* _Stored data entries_
------------------------

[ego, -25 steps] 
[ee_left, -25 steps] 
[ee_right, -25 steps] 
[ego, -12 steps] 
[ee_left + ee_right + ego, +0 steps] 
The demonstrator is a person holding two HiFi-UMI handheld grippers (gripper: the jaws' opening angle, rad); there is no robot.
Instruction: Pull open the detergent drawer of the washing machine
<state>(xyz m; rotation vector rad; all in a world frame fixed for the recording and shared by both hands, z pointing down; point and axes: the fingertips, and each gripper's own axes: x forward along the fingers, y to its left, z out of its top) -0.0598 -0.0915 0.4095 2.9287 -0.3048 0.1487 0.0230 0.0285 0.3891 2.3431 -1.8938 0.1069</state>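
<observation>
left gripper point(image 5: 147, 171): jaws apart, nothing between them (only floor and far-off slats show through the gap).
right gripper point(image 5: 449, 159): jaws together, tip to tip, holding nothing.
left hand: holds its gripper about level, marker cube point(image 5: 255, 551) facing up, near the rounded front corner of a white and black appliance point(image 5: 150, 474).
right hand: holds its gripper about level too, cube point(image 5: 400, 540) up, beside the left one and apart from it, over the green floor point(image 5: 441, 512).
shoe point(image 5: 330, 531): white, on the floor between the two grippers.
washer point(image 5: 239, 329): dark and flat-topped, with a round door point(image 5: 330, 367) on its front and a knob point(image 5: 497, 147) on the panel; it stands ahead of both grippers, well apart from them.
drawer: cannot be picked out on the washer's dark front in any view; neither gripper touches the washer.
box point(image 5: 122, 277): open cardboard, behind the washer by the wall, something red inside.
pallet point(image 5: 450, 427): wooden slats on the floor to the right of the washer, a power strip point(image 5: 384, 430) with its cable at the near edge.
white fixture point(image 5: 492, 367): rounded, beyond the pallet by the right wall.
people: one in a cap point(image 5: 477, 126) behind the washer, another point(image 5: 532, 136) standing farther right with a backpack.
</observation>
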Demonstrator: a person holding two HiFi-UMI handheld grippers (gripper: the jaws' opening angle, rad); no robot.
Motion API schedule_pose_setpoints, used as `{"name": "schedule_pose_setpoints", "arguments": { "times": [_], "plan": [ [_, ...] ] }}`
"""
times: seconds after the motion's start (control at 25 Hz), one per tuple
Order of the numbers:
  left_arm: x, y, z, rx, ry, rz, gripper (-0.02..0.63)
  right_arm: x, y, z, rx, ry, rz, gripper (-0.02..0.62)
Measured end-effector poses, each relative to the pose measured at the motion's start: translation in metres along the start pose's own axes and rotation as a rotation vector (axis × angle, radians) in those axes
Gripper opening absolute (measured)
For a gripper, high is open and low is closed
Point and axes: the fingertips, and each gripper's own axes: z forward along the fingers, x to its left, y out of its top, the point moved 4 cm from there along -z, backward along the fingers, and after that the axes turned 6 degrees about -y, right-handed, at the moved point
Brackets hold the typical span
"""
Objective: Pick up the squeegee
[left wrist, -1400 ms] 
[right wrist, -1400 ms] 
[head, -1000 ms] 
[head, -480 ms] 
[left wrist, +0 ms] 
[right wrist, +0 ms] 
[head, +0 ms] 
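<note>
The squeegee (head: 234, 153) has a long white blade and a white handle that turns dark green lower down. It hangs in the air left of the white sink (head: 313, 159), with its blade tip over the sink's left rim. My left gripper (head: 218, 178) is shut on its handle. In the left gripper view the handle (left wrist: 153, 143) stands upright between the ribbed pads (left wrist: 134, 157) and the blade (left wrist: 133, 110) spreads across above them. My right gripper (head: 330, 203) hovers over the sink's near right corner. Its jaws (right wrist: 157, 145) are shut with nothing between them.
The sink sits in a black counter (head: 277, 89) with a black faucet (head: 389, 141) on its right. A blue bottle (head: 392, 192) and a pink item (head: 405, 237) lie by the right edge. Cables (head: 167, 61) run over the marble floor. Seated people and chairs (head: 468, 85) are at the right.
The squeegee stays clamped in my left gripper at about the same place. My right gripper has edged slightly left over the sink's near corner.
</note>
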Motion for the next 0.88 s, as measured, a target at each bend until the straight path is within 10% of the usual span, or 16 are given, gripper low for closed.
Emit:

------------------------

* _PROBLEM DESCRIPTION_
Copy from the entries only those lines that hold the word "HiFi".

* _ANSWER TO THIS PROBLEM_
The demonstrator is a person holding two HiFi-UMI handheld grippers (gripper: the jaws' opening angle, rad); there is no robot.
Demonstrator: a person holding two HiFi-UMI handheld grippers (gripper: the jaws' opening angle, rad); no robot.

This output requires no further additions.